Gleich ums Eck bei Giorgia Meloni
Expedition Europa: Ich wanderte durch das römische Viertel, in dem die Ministerpräsidentin aufgewachsen ist.
Die italienische Premierministerin Giorgia Meloni ist Römerin, sie wuchs im Viertel Roma VIII auf. Als sie noch in Opposition war, ätzte die Postfaschistin gelegentlich gegen Roma: „Bist du ein armer italienischer Rom oder Sinto? Du stellst dich wie alle anderen in der Schlange für Sozialwohnungen an.“Oder: „Die Zahl der Roma, die in Häuser einbrechen, ist höher als die der Italiener. Und da werden die Leute wütend.“
Nun ist auch Melonis Bezirk für Konflikte mit vorwiegend aus Rumänien zuwandernden Roma bekannt: 2013 verhinderte eine polizeiliche „Blitzaktion“einen illegalen Markt in der Via della Vasca Navale, 2014 bestritten Demonstranten in der Via Pincherle einen „Lynchversuch“, 2020 wurden unter Einsatz einer Hundestaffel 123 illegal hausende Roma bei der Marconi-Brücke gezählt, 2022 kam von ebenda eine Verfallsreportage, in der „die Stille nur von den Kindern der verbliebenen Nomadensiedlungen unterbrochen wird“. Ich fragte mich, ob es nach eineinviertel Jahren Meloni-Regierung noch Roma in Roma VIII gibt.

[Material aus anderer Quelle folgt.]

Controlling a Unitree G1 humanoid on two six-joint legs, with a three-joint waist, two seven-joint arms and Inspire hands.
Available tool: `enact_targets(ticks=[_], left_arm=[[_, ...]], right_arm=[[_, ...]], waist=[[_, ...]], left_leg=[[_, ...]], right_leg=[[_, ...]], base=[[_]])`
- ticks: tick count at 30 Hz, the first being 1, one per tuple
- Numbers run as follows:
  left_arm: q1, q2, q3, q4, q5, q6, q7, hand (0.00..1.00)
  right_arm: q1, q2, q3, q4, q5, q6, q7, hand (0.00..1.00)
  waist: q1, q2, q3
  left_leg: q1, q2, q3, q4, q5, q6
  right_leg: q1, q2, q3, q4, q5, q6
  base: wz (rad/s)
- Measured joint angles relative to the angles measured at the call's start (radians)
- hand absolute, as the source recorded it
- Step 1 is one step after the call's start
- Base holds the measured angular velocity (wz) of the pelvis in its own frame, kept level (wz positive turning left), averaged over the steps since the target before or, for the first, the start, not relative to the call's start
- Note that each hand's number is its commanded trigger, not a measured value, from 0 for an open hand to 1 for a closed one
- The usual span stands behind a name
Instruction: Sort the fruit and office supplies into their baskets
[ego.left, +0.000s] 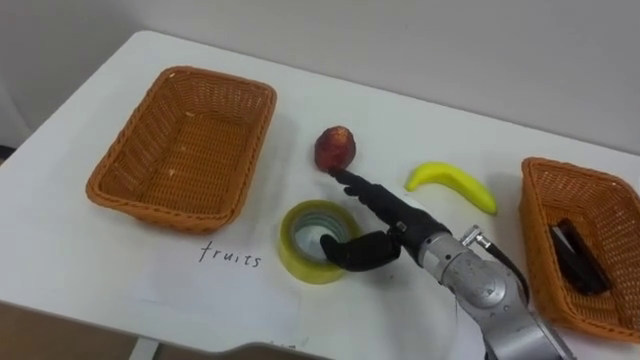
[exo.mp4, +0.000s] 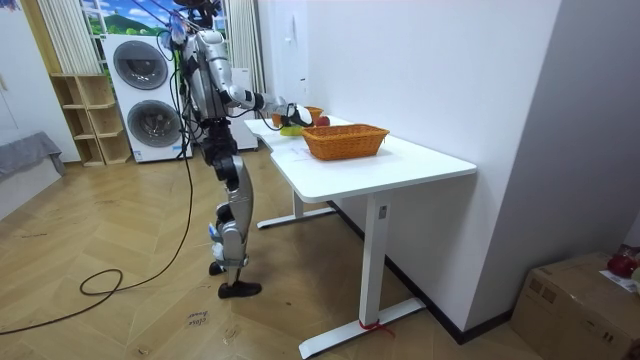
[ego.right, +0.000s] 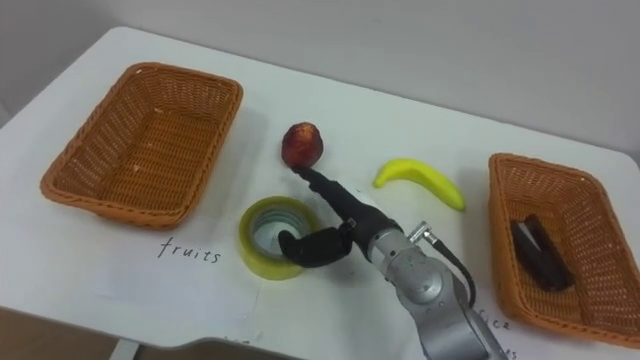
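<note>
A red peach (ego.left: 335, 148) lies mid-table, a yellow banana (ego.left: 452, 185) to its right. A yellow-green tape roll (ego.left: 308, 240) lies flat in front of the peach. My right hand (ego.left: 395, 233) comes in from the lower right, open, its straight fingers (ego.left: 365, 192) pointing at the peach with the tips at its near side. The thumb (ego.left: 350, 250) bends down by the roll's right rim and holds nothing. The empty left wicker basket (ego.left: 130, 192) stands at the left. The right wicker basket (ego.left: 545, 172) holds a dark object (ego.left: 580, 255).
A handwritten label (ego.left: 230, 256) lies on the table in front of the left basket. In the room view I stand at the far end of the white table (exo.mp4: 420, 160), arm stretched over it, with washing machines (exo.mp4: 150, 95) behind me.
</note>
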Motion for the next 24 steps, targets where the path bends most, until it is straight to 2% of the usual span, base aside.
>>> enact_targets(ticks=[5,9,12,20,24], left_arm=[[0.003,0.012,0.018,-0.011,0.009,-0.002,-0.017,0.00],[-0.004,0.017,0.035,-0.023,0.008,-0.002,-0.020,0.00],[-0.004,0.023,0.037,-0.023,0.008,-0.002,-0.020,0.00],[0.003,0.024,0.041,-0.021,0.008,-0.002,-0.026,0.00],[0.003,0.026,0.071,-0.021,0.008,-0.002,-0.043,0.00]], right_arm=[[-0.002,0.000,-0.014,0.000,-0.007,0.009,0.037,0.00],[-0.018,0.000,-0.016,-0.001,-0.039,0.014,0.062,0.00],[-0.027,-0.007,-0.016,-0.001,-0.041,0.031,0.087,0.00],[-0.032,-0.011,-0.016,0.000,-0.075,0.034,0.129,0.00],[-0.036,-0.025,-0.015,-0.015,-0.078,0.047,0.170,0.00]], waist=[[0.007,-0.013,-0.0041],[0.014,-0.016,-0.0037],[0.023,-0.018,-0.0025],[0.029,-0.039,0.0053],[0.029,-0.051,0.0014]], left_leg=[[0.002,0.000,0.000,0.001,0.000,0.000],[0.004,0.000,0.001,0.000,0.000,0.000],[0.012,0.000,0.002,0.001,0.000,0.001],[0.020,0.000,0.001,0.000,0.000,0.001],[0.017,-0.001,-0.004,0.001,0.000,0.001]], right_leg=[[0.000,0.000,-0.002,0.000,0.000,0.000],[0.001,0.000,-0.001,0.000,0.000,0.000],[0.007,0.000,0.001,0.000,0.000,0.000],[0.019,0.004,-0.001,0.001,0.000,0.000],[0.019,0.004,-0.004,0.000,0.000,0.000]], base=[[0.00],[0.00],[0.00],[0.00],[0.03]])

Am Sonntag wanderte ich durch. Zunächst durch Melonis von Wohnblöcken dominiertes Garbatella (11C), dann durch die niedrigere Verbauung von Ostiense (11A) und Valco San Paolo (11B). Ich ging am Tiber entlang, an goliathgroßem Schilf. Eine Sackgasse im Gesträuch, am Ende ein Bretterverschlag. Linke Graffitis, manche recht tiefgründig: „Was wir Respekt nennen, ist Schuldgefühl.“
Kinderwagen mit Plastikpuppen
Vor der päpstlichen Basilika San Paolo fuori le Mura ein rumänisches RomaPaar, mit Handwagen, der Mann kaufte sich Tschick im Café-Pavillon. Seit zwei Wochen in Rom, hatten sie den Namen Meloni noch nie gehört. Ebenso wenig wie eine bettelnde blauäugige Mutter von vier Kindern, die weiter vorne einen Kinderwagen voller nackter Plastikpuppen schob. In einer bürgerlichen Hanglage durchwühlte ein älteres rumänischsprachiges Paar Mülltonnen nach metallhaltigen Kabeln. Sie waren durch ganz Südeuropa nomadisiert, „unsere fünf Kinder gehen zu Hause in Craiova zur Schule“, Italien sei eindeutig das beste Land. Trotz Meloni? „Giorgia Meloni, die habe ich im rumänischen Fernsehen gesehen, die ist gut.“– „Hat sie nicht was gegen Migranten?“– „Ach was, wenn sie anständig sind, dann hat Giorgia sicher kein Problem.“Im italienischen Fernsehen hatte er sie nicht gesehen: „Ich habe hier zwar einen Plasma, aber keinen Strom.“
Ein junger bulgarischer Rom versprach, mir das Roma-Lager im Vicolo Savini zu zeigen. „Meloni?“, brummte er finster, „Meloni!“Bei der Neubaukirche des Arbeiterjugend-Heiligen Leonardo Murialdo bog er ab, lotste mich durch ein Absperrgitter in den Pfarrgarten, von dort in das leere Kinderzentrum der Pfarre und blieb erst im offenen Klo stehen.
Bevor ich Roma VIII über die MarconiBrücke verließ, bog ich noch einmal links ab. Eingezwängt zwischen einem Firmengelände und einem Klinkerbau war da ein schmaler Hof mit ordentlichen Baracken und sauberen weißen Autos. Ein eleganter junger Familienvater erklärte mir, dass hier italienische Roma lebten, die noch in den Siebzigerjahren aus Tito-Jugoslawien eingewandert waren. Er war ein vernetzter Kulturaktivist, lud mich zu einem Roma-Event nach Barcelona ein, sprach mit seiner Mutter Romani, mit mir kurz Italienisch, kurz Deutsch, länger Englisch und am Ende Bosnisch. Beim Namen Meloni verzog er den Mund, er wollte mir aber lieber ausführlich per E-Mail antworten. Bei Redaktionsschluss lag noch keine Antwort vor.